HOW TO COMPLETE THIS TASK:
Look through the records below for the line holding "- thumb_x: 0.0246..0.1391". Write it out exactly, with each following line through the line holding "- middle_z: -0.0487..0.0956".

/---

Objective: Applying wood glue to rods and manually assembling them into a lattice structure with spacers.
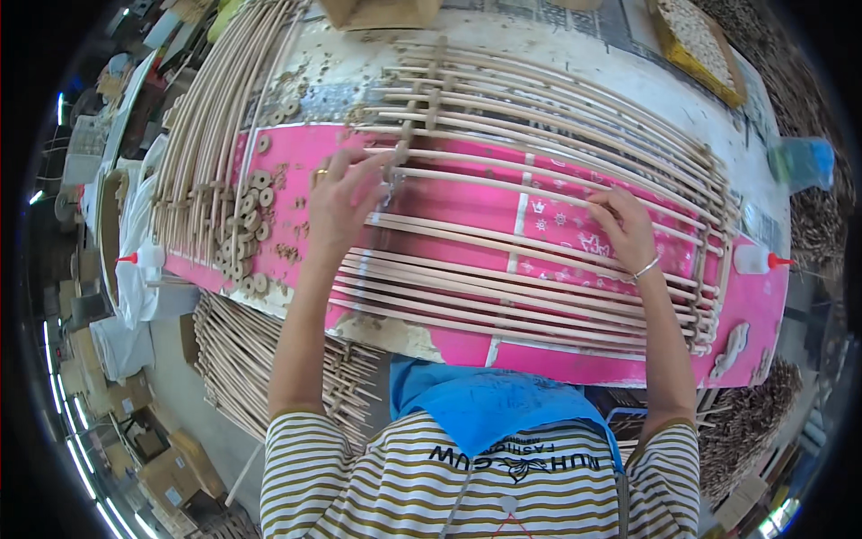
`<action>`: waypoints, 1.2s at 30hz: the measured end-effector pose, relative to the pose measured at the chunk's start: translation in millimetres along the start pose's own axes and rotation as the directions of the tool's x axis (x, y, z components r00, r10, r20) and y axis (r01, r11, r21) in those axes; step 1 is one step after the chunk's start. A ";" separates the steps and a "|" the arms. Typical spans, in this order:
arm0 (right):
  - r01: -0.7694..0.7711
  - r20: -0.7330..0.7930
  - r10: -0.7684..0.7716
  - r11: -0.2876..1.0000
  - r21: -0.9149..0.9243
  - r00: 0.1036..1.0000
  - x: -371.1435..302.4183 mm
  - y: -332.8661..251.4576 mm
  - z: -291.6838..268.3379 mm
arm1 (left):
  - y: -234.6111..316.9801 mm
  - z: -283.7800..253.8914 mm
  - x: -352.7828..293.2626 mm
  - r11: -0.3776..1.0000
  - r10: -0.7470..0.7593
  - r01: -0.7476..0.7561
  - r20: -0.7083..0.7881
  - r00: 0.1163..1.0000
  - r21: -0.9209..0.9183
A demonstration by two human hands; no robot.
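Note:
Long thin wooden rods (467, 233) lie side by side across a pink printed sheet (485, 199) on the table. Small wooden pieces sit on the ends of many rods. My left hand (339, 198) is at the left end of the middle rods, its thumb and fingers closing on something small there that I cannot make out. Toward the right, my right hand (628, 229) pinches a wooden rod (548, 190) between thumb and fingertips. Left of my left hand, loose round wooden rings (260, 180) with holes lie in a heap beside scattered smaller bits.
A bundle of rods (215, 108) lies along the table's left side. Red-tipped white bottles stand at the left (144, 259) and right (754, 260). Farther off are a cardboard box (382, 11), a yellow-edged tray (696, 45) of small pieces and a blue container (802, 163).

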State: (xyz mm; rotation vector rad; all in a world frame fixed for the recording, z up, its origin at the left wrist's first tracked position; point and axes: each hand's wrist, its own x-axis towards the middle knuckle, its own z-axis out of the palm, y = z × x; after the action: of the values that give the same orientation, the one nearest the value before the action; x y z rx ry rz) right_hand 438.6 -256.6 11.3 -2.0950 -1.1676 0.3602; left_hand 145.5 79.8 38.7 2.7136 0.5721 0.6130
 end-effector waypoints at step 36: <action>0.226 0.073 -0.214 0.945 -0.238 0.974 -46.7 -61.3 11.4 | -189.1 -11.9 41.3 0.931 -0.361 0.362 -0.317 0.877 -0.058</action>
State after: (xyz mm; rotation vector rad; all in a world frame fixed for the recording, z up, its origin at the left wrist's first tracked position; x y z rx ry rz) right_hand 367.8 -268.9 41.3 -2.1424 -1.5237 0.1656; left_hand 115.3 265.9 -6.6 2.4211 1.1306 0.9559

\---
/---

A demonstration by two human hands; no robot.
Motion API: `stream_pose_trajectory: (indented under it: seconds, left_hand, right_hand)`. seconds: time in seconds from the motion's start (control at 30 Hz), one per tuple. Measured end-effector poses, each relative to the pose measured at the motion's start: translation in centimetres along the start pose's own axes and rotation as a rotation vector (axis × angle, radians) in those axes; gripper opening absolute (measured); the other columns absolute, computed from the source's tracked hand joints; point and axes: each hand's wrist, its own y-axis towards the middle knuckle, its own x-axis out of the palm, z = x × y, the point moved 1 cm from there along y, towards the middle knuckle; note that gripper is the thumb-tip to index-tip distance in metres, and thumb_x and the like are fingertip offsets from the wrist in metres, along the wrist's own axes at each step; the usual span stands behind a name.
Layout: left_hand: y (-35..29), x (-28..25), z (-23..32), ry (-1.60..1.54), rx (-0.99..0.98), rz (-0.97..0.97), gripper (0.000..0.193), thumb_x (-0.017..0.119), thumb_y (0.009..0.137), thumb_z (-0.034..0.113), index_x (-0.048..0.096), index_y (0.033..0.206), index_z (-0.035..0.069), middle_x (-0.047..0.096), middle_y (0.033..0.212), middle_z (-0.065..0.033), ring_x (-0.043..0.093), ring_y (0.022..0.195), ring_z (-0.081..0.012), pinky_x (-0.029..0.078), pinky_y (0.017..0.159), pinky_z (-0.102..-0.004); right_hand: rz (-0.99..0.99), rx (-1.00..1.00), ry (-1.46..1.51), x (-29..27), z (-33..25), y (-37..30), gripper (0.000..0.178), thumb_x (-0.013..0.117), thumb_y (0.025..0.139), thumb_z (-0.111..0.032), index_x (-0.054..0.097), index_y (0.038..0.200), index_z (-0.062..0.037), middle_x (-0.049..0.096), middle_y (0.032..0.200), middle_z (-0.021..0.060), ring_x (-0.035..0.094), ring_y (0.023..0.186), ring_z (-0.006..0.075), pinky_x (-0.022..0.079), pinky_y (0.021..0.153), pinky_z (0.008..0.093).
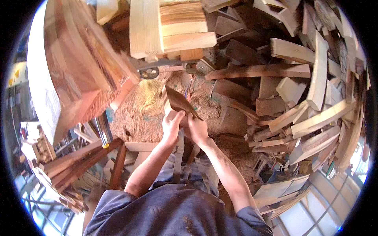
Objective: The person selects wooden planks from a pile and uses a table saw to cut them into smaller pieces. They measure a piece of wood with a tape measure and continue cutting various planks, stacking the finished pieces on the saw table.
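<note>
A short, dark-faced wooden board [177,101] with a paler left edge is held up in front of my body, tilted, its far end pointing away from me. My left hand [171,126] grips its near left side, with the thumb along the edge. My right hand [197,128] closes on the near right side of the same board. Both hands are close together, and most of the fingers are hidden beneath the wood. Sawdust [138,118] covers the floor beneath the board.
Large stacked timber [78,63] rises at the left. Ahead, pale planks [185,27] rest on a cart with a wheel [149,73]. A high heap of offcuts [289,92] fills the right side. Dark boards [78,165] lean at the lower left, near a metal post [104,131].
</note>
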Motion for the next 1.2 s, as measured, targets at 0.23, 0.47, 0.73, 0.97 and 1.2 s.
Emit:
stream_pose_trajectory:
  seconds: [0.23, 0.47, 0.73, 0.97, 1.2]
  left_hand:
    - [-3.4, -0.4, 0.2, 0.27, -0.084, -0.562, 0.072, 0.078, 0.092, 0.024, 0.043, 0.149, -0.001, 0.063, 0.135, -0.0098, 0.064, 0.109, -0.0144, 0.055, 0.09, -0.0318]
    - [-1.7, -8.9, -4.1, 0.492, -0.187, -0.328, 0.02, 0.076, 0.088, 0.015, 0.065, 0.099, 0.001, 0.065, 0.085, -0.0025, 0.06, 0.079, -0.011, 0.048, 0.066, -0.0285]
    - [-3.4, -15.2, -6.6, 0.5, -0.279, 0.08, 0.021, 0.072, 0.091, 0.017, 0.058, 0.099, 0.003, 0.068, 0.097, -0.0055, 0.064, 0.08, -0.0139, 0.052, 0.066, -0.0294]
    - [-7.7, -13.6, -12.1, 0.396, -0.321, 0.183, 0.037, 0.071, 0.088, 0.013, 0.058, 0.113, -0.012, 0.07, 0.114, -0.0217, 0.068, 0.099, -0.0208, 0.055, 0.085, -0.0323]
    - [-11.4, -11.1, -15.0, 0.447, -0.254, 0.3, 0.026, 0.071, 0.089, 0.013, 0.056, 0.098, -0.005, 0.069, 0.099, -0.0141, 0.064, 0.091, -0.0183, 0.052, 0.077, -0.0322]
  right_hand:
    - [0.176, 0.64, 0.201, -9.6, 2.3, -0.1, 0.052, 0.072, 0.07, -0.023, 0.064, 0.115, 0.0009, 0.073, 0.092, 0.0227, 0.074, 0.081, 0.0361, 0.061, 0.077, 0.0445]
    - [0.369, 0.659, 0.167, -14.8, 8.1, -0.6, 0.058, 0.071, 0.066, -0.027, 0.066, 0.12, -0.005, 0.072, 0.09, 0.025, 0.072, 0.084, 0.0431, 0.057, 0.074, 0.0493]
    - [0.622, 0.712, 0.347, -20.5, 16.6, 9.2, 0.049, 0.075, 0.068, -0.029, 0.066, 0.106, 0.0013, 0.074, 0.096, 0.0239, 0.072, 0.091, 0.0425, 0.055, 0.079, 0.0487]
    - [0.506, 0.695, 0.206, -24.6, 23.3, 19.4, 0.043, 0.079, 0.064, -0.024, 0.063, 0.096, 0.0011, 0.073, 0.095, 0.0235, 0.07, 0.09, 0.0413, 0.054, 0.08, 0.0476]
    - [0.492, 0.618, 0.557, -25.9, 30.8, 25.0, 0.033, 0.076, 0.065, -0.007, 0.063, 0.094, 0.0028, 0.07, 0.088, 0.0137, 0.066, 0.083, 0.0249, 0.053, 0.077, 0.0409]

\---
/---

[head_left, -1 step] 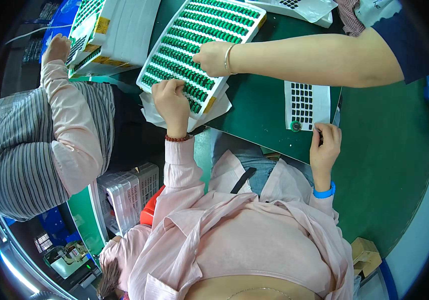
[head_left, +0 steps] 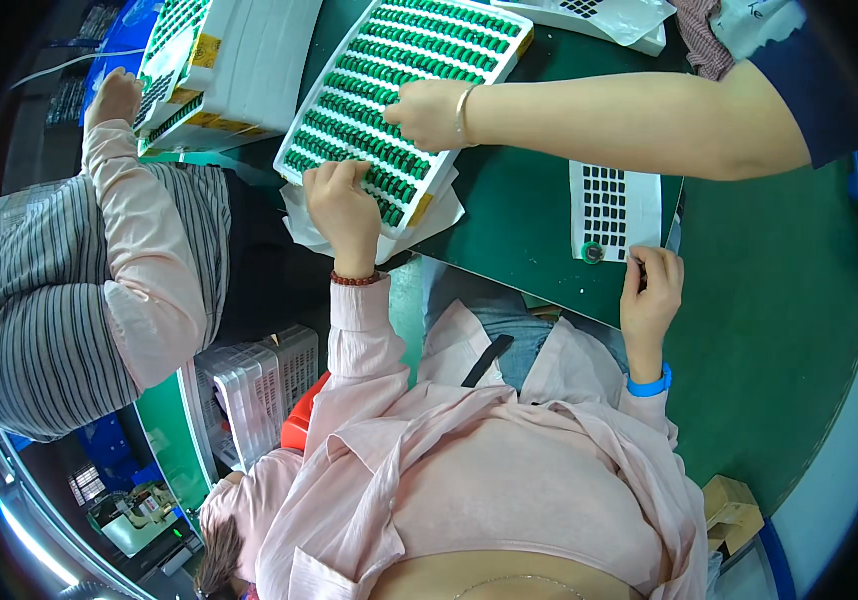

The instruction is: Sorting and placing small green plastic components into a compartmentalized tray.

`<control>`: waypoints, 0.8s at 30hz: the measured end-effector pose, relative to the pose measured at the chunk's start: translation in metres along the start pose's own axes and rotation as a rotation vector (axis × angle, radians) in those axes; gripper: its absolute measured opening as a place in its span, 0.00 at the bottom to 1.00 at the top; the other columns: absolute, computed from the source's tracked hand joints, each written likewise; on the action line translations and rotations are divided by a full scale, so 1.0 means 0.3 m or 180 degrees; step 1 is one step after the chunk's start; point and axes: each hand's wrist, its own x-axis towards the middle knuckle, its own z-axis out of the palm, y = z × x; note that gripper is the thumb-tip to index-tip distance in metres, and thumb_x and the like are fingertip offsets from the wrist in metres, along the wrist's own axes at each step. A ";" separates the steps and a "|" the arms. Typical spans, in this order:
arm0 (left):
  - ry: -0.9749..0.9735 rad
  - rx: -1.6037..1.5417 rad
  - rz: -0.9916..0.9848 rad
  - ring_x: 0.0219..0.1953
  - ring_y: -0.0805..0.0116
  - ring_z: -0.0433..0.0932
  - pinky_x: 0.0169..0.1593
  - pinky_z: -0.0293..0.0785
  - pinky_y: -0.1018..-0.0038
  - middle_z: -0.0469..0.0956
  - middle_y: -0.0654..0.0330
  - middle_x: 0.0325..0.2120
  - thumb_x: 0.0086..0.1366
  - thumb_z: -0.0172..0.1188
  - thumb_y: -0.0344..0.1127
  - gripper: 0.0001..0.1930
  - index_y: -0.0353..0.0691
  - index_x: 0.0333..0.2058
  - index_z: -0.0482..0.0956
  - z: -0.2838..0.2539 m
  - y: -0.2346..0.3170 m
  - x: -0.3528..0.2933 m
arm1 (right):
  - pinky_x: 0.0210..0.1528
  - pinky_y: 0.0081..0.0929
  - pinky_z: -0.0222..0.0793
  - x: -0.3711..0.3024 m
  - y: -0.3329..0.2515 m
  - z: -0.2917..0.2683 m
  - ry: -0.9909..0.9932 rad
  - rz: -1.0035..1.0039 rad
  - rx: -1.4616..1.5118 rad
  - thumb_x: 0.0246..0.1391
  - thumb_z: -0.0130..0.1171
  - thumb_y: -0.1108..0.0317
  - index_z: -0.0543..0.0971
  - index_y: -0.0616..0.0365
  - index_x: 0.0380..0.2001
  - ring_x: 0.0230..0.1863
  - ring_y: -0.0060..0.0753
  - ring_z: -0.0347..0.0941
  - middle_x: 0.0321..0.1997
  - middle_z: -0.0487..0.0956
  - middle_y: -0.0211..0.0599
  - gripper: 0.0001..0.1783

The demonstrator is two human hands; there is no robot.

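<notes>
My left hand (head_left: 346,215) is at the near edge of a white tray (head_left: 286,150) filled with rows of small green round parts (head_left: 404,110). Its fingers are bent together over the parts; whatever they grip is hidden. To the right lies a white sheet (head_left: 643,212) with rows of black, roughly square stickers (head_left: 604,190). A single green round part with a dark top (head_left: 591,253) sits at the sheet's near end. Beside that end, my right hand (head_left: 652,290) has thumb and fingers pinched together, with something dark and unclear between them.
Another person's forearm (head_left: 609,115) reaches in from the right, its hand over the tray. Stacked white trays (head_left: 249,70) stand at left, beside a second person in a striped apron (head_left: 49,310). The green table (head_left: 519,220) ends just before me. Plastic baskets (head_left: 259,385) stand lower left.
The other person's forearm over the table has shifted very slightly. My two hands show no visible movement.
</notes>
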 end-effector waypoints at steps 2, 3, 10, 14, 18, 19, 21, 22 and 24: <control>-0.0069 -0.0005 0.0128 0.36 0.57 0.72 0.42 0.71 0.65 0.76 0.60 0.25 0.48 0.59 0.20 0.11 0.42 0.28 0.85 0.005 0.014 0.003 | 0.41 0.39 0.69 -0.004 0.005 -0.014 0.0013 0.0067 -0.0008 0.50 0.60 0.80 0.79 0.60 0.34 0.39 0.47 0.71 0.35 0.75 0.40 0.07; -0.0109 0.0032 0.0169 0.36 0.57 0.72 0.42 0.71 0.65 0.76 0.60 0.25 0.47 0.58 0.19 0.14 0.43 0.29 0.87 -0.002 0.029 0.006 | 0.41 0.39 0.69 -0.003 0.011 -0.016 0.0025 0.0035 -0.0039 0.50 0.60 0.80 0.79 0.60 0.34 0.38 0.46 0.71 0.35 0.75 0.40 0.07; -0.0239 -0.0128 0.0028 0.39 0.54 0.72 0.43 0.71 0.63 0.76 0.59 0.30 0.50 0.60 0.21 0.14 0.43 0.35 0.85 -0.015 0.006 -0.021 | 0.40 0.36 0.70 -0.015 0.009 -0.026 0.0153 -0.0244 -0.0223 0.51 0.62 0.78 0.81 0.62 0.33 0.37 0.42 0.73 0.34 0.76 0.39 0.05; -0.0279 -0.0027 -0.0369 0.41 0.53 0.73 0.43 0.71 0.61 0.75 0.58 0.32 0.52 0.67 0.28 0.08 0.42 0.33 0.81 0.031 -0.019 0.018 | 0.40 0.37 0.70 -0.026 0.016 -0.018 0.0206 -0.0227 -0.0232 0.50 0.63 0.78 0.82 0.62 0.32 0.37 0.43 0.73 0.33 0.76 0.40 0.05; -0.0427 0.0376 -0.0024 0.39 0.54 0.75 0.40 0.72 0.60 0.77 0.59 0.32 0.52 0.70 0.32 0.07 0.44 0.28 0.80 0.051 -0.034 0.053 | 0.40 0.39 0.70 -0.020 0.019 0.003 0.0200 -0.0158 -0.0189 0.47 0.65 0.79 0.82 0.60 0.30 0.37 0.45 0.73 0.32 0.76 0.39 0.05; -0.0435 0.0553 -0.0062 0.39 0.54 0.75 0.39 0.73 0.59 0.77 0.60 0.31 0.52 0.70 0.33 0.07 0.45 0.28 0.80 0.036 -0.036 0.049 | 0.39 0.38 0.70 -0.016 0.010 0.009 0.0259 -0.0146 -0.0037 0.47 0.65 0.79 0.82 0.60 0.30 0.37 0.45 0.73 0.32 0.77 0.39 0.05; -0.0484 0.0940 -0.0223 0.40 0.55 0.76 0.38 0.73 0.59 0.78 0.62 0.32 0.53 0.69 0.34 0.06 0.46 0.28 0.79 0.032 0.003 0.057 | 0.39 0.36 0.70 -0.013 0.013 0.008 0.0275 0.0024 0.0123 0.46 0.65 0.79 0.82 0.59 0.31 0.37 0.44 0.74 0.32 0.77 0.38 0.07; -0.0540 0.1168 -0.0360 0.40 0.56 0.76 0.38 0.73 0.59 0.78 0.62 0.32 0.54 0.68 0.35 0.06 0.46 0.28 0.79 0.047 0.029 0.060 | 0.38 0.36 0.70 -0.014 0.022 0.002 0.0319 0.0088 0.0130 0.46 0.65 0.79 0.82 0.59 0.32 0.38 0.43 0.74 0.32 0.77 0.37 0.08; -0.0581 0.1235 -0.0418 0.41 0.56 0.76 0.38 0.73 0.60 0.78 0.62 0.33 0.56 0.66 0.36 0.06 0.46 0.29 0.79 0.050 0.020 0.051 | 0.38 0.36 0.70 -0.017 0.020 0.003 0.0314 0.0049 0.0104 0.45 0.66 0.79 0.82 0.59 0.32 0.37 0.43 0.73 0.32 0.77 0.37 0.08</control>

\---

RESULT OF THIS EXERCISE:
  - thumb_x: 0.0246..0.1391
  - thumb_z: -0.0130..0.1171
  - thumb_y: -0.1108..0.0317
  - index_z: -0.0543..0.0971
  - index_y: -0.0616..0.0365
  - index_x: 0.0380..0.2001
  - ring_x: 0.0230..0.1863
  - ring_y: -0.0060..0.0753
  - ring_z: -0.0347..0.0941
  - middle_x: 0.0321..0.1997
  - middle_z: -0.0487..0.0956

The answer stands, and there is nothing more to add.